The Census Bureau reports total construction spending, after inflation, off about 3 percent in the four months ending in June. A huge drop in residential remodeling more than accounts for the decline, but it is likely a measurement error. Later revisions will probably restate total spending as steady during the spring. Sluggish growth is expected for a few more months before rising nonresidential, residential remodeling, and heavy project spending offset slumping new home construction activity.
The renewal of the six-year federal highway funding plan will provide a boost to highway-construction spending. Planning and bidding time delays will prevent any noticeable pickup until next year. The $286.4 billion plan is a 30-percent increase from the expired program, but inflation has eroded it back to the Bush administration's $256 billion proposal during the long delay. The highway industry had hoped to get more than $350 billion.
Equipment prices are 5.7 percent higher than a year ago with further, but smaller, price gains expected over the next year. Higher steel prices and manufacturers' dwindling reserve capacity account for most of the price increase. Steel prices are below the early 2005 peak level and are likely to be steady or only slightly higher for the rest of the year. But the strain on manufacturing capacity is increasing. Equipment orders are up 30 percent year to date compared to 2004.

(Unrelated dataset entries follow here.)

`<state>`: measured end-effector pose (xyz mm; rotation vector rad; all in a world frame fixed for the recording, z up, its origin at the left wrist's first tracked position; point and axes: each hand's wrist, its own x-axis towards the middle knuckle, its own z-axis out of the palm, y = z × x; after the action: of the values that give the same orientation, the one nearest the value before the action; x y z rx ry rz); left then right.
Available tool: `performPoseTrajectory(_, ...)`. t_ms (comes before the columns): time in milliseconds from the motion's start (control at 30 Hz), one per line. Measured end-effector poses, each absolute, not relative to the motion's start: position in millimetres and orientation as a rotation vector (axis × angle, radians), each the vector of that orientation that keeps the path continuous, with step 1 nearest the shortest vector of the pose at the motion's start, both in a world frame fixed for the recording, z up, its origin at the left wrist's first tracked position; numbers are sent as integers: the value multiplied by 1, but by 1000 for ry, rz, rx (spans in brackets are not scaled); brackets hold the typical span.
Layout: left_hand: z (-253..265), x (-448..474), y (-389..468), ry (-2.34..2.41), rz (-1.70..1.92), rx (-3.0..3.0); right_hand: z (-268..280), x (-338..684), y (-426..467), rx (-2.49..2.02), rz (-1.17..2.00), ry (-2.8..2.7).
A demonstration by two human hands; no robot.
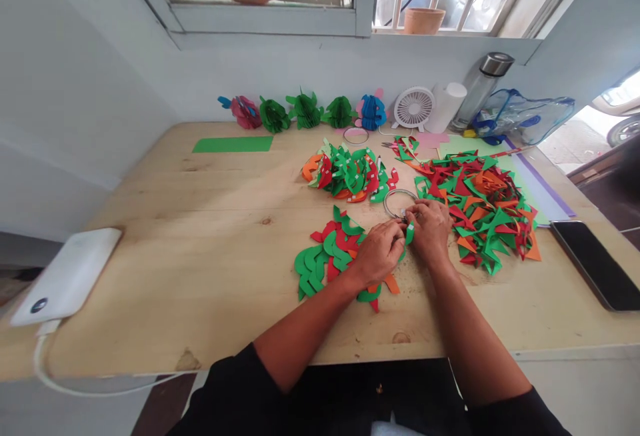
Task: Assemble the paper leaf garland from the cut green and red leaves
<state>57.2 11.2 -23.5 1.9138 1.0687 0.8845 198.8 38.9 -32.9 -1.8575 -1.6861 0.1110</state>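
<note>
R hand pinches green paper pc, long axis approx. fore-aft. L hand bunched narrow, can't tell if holding. Grey ring just past both.

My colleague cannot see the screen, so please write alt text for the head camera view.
A person's left hand and right hand are close together at a green paper piece over a wooden table. Around them lie a thin ring and heaps of red, green and orange cut paper; folded paper figures stand along the wall behind.
</note>
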Motion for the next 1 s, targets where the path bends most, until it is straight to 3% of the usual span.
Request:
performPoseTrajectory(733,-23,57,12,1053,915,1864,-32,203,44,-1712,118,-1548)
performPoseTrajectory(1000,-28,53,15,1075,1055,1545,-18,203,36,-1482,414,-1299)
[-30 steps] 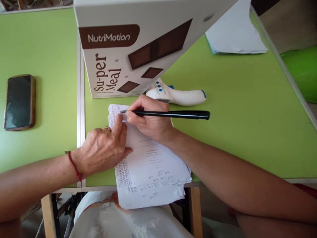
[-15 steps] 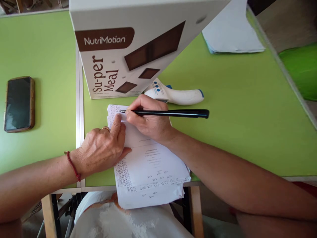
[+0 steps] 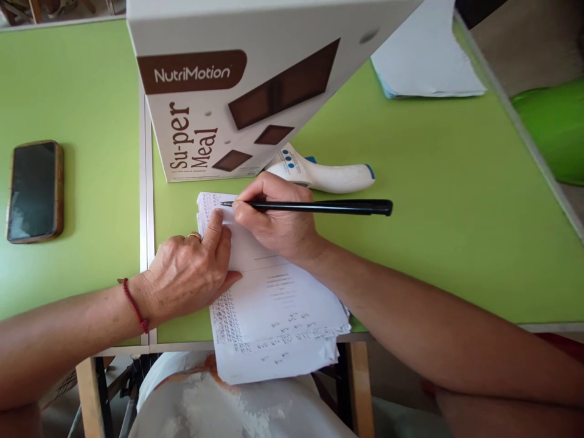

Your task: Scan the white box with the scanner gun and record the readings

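My right hand (image 3: 278,219) grips a black pen (image 3: 328,207), its tip at the upper left part of a stack of paper sheets (image 3: 260,304). The sheets carry rows of small handwriting along the left side and near the bottom, with faint printed lines in the middle. My left hand (image 3: 196,261) lies on the left edge of the sheets, index finger extended just below the pen tip and thumb out to the side. A ring and a red cord bracelet are on it. The sheets overhang the table's near edge.
Behind my hands stands a white and brown NutriMotion box (image 3: 196,128). A white handheld device (image 3: 337,177), like an infrared thermometer, lies against it. A phone (image 3: 35,191) rests at left on the green table (image 3: 433,213). More papers (image 3: 429,61) lie at back right.
The black pen has tilted slightly, its rear end reaching a little farther right. My right hand has shifted very slightly; my left hand stays in place on the sheets.
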`<state>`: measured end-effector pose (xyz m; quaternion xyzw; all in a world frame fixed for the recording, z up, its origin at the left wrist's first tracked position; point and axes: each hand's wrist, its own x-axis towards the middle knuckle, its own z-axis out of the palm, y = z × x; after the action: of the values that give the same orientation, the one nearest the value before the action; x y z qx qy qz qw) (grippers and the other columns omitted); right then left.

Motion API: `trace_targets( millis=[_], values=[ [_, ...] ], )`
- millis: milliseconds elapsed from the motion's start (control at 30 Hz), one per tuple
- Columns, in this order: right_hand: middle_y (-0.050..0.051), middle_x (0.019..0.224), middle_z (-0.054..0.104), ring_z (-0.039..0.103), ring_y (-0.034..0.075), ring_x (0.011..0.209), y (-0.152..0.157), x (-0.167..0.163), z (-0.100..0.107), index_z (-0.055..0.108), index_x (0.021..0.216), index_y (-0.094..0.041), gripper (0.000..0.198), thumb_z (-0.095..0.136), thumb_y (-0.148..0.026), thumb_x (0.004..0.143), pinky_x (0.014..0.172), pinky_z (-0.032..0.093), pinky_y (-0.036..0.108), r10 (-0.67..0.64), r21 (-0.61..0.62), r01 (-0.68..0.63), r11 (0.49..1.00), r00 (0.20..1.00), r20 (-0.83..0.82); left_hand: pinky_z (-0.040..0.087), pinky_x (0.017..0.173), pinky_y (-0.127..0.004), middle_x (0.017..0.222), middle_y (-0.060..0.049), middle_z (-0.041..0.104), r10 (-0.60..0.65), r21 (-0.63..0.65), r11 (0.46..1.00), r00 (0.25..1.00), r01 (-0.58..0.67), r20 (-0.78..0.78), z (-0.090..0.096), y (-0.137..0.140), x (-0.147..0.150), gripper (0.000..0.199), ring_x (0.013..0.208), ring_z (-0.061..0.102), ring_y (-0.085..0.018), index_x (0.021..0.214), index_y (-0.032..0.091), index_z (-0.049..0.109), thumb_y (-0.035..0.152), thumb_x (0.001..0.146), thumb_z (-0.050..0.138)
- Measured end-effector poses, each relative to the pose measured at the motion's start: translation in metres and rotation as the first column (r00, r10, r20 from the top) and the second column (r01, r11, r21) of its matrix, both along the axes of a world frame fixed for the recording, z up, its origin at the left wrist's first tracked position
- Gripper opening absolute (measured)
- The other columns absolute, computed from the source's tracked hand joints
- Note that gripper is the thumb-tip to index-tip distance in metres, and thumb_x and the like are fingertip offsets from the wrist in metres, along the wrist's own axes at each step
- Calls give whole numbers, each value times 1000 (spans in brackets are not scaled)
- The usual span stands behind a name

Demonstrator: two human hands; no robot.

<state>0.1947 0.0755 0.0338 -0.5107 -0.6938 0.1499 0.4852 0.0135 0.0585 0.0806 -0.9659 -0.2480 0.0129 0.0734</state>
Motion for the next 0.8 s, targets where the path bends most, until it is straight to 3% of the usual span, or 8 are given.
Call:
trace_targets(
  millis=[367,800],
  values=[
    [-5,57,61,52,10,49,0,2,0,50,65,-24,17,58,-21,79,53,47,26,-24,-52,26,998,998,54,49,37,-34,136,-31,62,-2,8,1000,1000,2,17,1,0,0,48,52,67,-21,112,-2,71,41,92,64],
    [-6,55,59,50,10,47,0,1,2,48,64,-24,17,57,-20,78,50,45,26,-48,-27,49,998,999,24,49,39,-34,136,-31,61,-1,20,1000,1000,1,-2,0,0,-1,50,53,68,-21,114,-1,71,44,94,63]
  ],
)
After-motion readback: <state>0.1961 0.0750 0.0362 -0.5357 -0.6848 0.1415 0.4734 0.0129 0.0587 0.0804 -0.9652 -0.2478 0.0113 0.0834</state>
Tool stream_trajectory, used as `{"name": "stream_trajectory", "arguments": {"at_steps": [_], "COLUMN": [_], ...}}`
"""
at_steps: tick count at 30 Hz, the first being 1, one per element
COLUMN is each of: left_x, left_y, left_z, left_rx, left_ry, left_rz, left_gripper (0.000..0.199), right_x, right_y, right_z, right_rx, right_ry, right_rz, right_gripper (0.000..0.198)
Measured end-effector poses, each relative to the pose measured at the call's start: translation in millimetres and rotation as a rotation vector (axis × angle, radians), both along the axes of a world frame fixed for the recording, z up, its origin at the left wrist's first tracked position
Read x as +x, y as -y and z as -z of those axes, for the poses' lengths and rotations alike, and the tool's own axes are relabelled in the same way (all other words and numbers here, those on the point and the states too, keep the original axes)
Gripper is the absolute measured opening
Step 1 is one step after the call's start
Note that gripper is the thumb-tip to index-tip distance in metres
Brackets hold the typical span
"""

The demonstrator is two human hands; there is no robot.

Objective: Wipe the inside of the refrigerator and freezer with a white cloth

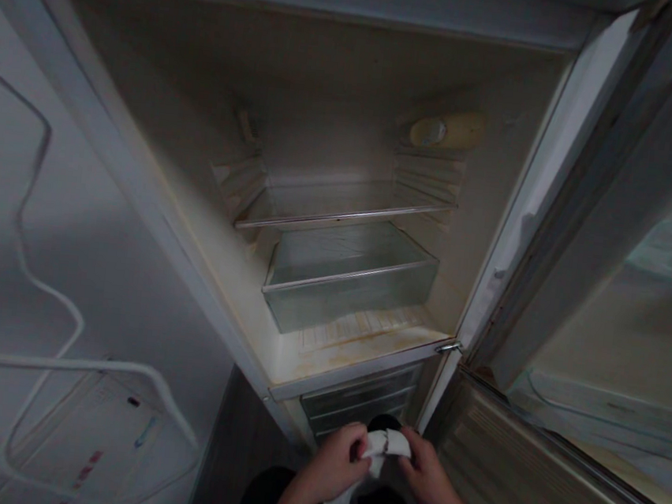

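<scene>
Low in the head view, my left hand [340,460] and my right hand [427,468] grip a crumpled strip of white tissue [396,443] from its two sides. The tissue is bent across between my fingers, with a small dark gap or mark near its middle. One length of it hangs down below my left hand. Both hands are closed, in front of the open lower compartment [366,401] of a fridge and just above my dark-clothed legs. I cannot tell whether the white material is paper or thin cloth.
The fridge's upper compartment is open, with a glass shelf [340,205], a clear drawer [355,297] and yellowish stains [356,349] on its floor. Its upper door [621,311] and lower door [534,469] swing out right. A white cable [69,309] and a whitish box [97,443] are left.
</scene>
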State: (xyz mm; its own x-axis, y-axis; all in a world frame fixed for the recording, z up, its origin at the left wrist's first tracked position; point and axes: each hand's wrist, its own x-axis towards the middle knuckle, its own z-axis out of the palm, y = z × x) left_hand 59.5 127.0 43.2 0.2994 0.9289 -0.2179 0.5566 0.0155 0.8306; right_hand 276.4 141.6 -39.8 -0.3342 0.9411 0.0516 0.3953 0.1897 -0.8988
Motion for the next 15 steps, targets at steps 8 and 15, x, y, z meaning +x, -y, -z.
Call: {"name": "stream_trajectory", "arguments": {"at_steps": [8, 15], "left_x": [6.6, 22.5], "left_y": [-0.2, 4.6], "left_z": [-3.3, -15.7], "left_rx": [0.065, 0.094], "left_ry": [0.139, 0.173], "left_rz": [-0.11, -0.019], "left_gripper": [0.016, 0.027], "right_x": [9.9, -19.9], "right_y": [9.0, 26.6], "right_z": [-14.7, -5.1], "right_rx": [0.334, -0.117], "right_ry": [0.079, -0.216], "right_rz": [-0.125, -0.237], "right_gripper": [0.041, 0.037]}}
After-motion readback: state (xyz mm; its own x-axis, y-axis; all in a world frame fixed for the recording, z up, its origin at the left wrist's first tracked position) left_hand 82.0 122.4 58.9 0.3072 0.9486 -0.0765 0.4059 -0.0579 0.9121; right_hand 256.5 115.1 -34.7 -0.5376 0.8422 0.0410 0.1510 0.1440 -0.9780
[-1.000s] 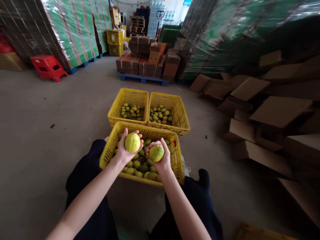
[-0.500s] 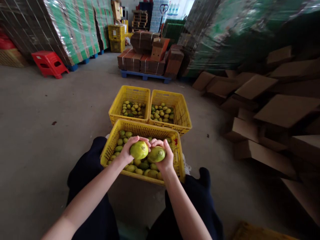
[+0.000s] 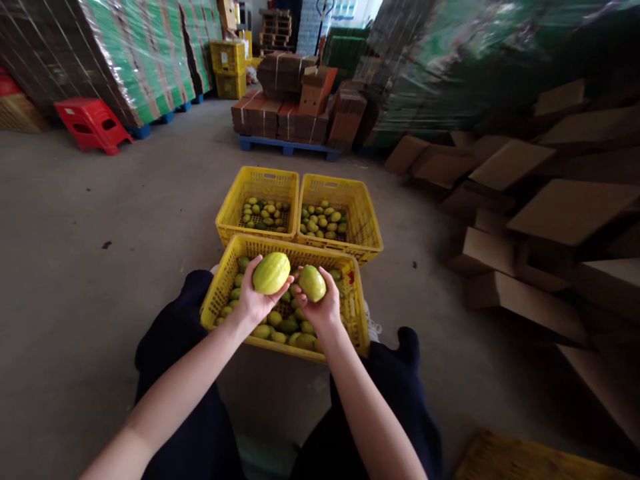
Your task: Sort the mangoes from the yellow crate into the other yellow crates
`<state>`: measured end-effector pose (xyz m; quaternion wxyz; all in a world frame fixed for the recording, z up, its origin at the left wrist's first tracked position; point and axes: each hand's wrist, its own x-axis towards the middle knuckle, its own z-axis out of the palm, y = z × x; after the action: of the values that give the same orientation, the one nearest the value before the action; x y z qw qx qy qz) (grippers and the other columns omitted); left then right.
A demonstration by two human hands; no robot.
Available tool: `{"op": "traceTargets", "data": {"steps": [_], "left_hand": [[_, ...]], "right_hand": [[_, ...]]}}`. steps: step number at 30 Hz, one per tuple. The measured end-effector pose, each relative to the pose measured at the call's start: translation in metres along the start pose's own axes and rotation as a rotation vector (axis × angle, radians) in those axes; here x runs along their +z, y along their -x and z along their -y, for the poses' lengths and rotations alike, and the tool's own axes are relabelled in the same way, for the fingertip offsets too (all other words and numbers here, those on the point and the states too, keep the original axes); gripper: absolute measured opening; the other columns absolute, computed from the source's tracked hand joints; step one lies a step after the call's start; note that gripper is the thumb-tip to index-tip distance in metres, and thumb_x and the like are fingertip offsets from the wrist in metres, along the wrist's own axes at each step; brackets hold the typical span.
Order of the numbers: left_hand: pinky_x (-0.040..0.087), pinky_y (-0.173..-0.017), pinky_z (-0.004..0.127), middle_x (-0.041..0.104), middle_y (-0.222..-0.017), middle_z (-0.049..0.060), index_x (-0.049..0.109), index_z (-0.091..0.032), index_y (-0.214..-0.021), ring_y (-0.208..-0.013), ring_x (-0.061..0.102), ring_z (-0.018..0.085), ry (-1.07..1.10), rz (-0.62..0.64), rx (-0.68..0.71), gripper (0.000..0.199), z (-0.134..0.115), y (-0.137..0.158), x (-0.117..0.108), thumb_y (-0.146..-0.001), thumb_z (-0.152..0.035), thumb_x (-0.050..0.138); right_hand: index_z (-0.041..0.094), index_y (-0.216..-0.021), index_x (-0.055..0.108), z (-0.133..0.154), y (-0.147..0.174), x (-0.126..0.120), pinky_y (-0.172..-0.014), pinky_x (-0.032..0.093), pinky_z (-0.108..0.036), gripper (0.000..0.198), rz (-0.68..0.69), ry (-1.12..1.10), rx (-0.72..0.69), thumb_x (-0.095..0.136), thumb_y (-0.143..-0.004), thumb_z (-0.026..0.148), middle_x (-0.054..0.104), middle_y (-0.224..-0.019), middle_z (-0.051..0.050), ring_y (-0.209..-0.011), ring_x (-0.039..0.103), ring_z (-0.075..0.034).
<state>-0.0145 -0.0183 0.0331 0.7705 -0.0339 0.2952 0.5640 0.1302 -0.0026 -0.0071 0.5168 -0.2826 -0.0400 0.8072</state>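
My left hand (image 3: 254, 297) is closed around a large yellow-green lemon (image 3: 271, 273), which lies tilted in the palm. A smaller, greener lemon (image 3: 313, 284) sits in my right hand (image 3: 324, 308), its fingers wrapped round the fruit. Both hands are side by side above the near yellow crate (image 3: 280, 243), between my knees. Many green and yellow lemons (image 3: 287, 326) fill the bottom of that crate, partly hidden by my hands and forearms.
Two yellow crates (image 3: 340, 179) with lemons in them stand just beyond the near one. Flattened cartons lie on a blue pallet (image 3: 289, 147) farther back. Open cardboard boxes (image 3: 570, 213) are heaped at right, and a red stool (image 3: 93, 125) stands at left.
Both hands have turned the lemons over so that their sides show instead of their ends. The hands have risen slightly, and the view has tilted a little.
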Motion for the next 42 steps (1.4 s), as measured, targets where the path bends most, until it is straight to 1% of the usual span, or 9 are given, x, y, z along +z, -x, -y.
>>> {"op": "traceTargets", "data": {"steps": [2,4,9,11,13,17,22,33,42], "left_hand": [[0.058,-0.055,0.026,0.073,-0.081,0.009,0.068,-0.011,-0.097,-0.065,0.069,0.019,0.036,0.03,0.002,0.031,0.0,0.002,-0.002,-0.086,-0.035,0.05],[0.059,-0.066,0.028,0.073,-0.085,0.009,0.068,-0.012,-0.094,-0.074,0.069,0.019,0.107,0.074,0.018,0.028,0.003,0.001,-0.004,-0.085,-0.032,0.05],[0.055,-0.088,0.035,0.073,-0.092,0.006,0.069,-0.016,-0.099,-0.091,0.069,0.02,0.213,0.098,0.028,0.026,0.011,-0.007,-0.008,-0.083,-0.026,0.052],[0.051,-0.094,0.038,0.073,-0.09,0.005,0.069,-0.016,-0.099,-0.092,0.068,0.02,0.233,0.089,0.024,0.026,0.013,-0.01,-0.009,-0.085,-0.029,0.052],[0.049,-0.097,0.039,0.073,-0.088,0.005,0.069,-0.017,-0.1,-0.092,0.068,0.019,0.244,0.077,0.02,0.027,0.013,-0.012,-0.009,-0.086,-0.03,0.05],[0.049,-0.095,0.036,0.074,-0.088,0.005,0.069,-0.016,-0.107,-0.087,0.068,0.018,0.243,0.054,0.0,0.031,0.015,-0.014,-0.01,-0.086,-0.027,0.048],[0.049,-0.095,0.037,0.074,-0.089,0.006,0.069,-0.016,-0.108,-0.088,0.068,0.019,0.211,0.057,0.008,0.032,0.017,-0.015,-0.011,-0.086,-0.027,0.048],[0.053,-0.086,0.034,0.073,-0.082,0.006,0.07,-0.015,-0.086,-0.082,0.069,0.018,0.205,0.025,-0.026,0.024,0.015,-0.015,-0.01,-0.084,-0.022,0.048],[0.054,-0.077,0.029,0.073,-0.082,0.006,0.071,-0.015,-0.099,-0.08,0.07,0.018,0.287,-0.071,-0.01,0.031,0.017,-0.016,-0.005,-0.079,-0.019,0.049]], "right_hand": [[0.013,-0.088,0.064,-0.001,0.002,0.0,-0.036,0.044,-0.021,0.027,0.044,-0.007,-0.035,0.056,-0.078,0.037,0.066,-0.065,-0.005,-0.046,0.055,-0.013],[0.014,-0.088,0.065,-0.003,0.004,0.001,-0.041,0.047,-0.023,0.027,0.05,-0.01,-0.072,0.054,-0.076,0.035,0.066,-0.066,-0.005,-0.05,0.056,-0.014],[0.019,-0.096,0.066,-0.006,0.007,0.006,-0.046,0.047,-0.021,0.026,0.038,-0.027,-0.147,0.054,-0.075,0.028,0.07,-0.082,-0.003,-0.059,0.06,-0.013],[0.021,-0.093,0.065,-0.007,0.007,0.006,-0.043,0.044,-0.019,0.02,0.043,-0.051,-0.162,0.056,-0.078,0.03,0.07,-0.086,-0.001,-0.057,0.057,-0.011],[0.022,-0.087,0.065,-0.009,0.007,0.006,-0.05,0.05,-0.02,0.018,0.029,-0.081,-0.165,0.059,-0.079,0.036,0.07,-0.084,-0.001,-0.06,0.058,-0.011],[0.022,-0.084,0.065,-0.012,0.006,0.004,-0.066,0.056,-0.027,0.024,-0.009,-0.118,-0.17,0.062,-0.077,0.044,0.07,-0.083,-0.002,-0.073,0.064,-0.015],[0.024,-0.092,0.067,-0.012,0.008,0.005,-0.063,0.055,-0.028,0.026,-0.041,-0.15,-0.18,0.058,-0.078,0.044,0.073,-0.088,-0.001,-0.07,0.063,-0.015],[0.022,-0.079,0.063,-0.014,0.009,0.005,-0.058,0.053,-0.024,0.013,-0.044,-0.18,-0.12,0.06,-0.075,0.033,0.07,-0.079,0.0,-0.063,0.061,-0.013],[0.023,-0.08,0.064,-0.016,0.008,0.003,-0.057,0.054,-0.024,0.011,-0.045,-0.148,-0.134,0.061,-0.074,0.031,0.07,-0.078,0.0,-0.063,0.061,-0.012]]}}
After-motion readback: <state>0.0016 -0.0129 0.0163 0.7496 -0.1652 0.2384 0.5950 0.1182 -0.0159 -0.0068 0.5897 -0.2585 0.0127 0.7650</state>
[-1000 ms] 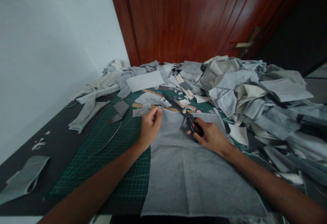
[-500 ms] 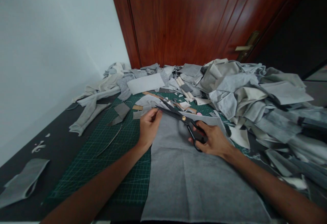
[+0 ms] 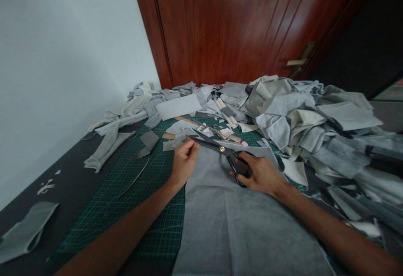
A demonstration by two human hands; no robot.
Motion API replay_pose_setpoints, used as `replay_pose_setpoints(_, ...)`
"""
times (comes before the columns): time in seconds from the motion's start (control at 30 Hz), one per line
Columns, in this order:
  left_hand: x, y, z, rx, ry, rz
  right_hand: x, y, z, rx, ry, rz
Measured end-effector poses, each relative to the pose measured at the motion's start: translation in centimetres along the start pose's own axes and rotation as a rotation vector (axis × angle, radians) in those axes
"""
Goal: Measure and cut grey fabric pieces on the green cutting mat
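A large piece of grey fabric [image 3: 233, 213] lies over the right part of a green cutting mat [image 3: 147, 209]. My left hand [image 3: 185, 158] pinches the fabric's far left corner between thumb and fingers. In my right hand [image 3: 262, 173] are black-handled scissors [image 3: 222, 149], my fingers through the loops. Their dark blades point left along the fabric's far edge, parted a little, with the tips close to my left fingertips. How much cloth sits between the blades is hard to make out.
Heaped grey and white fabric scraps [image 3: 283, 104] run along the back and right side. Beyond the blades lie wooden strips [image 3: 170, 136], small offcuts and a pink disc [image 3: 244, 143]. A folded grey piece [image 3: 30, 230] rests at the left, and a wooden door [image 3: 220, 28] stands behind.
The scissor blades have closed somewhat, and my right fingers have drawn the handles nearer together. My left hand keeps its pinch at the corner. The whole view has shifted slightly.
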State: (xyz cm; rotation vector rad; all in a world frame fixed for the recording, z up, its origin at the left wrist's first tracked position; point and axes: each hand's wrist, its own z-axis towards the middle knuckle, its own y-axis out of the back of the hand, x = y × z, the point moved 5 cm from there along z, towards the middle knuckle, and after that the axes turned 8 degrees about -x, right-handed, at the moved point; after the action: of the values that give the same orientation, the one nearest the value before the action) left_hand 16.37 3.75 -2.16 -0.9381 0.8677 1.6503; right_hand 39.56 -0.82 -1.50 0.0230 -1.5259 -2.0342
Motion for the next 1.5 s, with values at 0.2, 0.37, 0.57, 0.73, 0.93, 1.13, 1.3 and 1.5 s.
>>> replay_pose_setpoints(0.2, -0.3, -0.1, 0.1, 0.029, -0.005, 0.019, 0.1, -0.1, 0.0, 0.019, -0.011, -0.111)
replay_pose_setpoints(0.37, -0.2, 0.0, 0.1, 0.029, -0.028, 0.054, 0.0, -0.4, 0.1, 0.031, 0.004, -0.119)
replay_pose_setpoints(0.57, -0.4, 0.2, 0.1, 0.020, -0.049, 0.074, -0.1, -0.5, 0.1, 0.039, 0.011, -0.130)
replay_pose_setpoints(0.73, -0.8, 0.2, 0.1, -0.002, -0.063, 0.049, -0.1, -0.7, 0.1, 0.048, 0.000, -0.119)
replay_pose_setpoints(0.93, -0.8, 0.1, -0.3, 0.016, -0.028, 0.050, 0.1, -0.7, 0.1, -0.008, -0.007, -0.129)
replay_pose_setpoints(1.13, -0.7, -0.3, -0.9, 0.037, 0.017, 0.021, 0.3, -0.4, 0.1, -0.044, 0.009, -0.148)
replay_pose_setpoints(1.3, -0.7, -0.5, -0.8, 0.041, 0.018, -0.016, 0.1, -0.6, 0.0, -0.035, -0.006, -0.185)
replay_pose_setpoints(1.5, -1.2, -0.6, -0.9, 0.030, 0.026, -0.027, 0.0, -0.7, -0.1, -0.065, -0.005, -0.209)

Spending on manufacturing projects fell 5 percent during the spring quarter, reversing most of the large jump in March. Yet, the trend through next year is still strongly up. Spending on manufacturing projects is expected to increase more than 20 percent by the end of 2006. Factory production is rising again, and exports are rising at a double-digit pace. Industrial capacity utilization has just hit 80 percent, the usual threshold for a spurt of capacity additions.
The Consumer Confidence Index remains slightly over 100 and is trending upward. This value is low for the current 3.5–4.0 percent pace of economic growth. The index topped 125 for 43 consecutive months during 1997–2000. Nonetheless, the low reading for consumer confidence is not a significant negative factor because high-income households have near normal confidence while the confidence of low-income households without home equity/stock market gains remains depressed.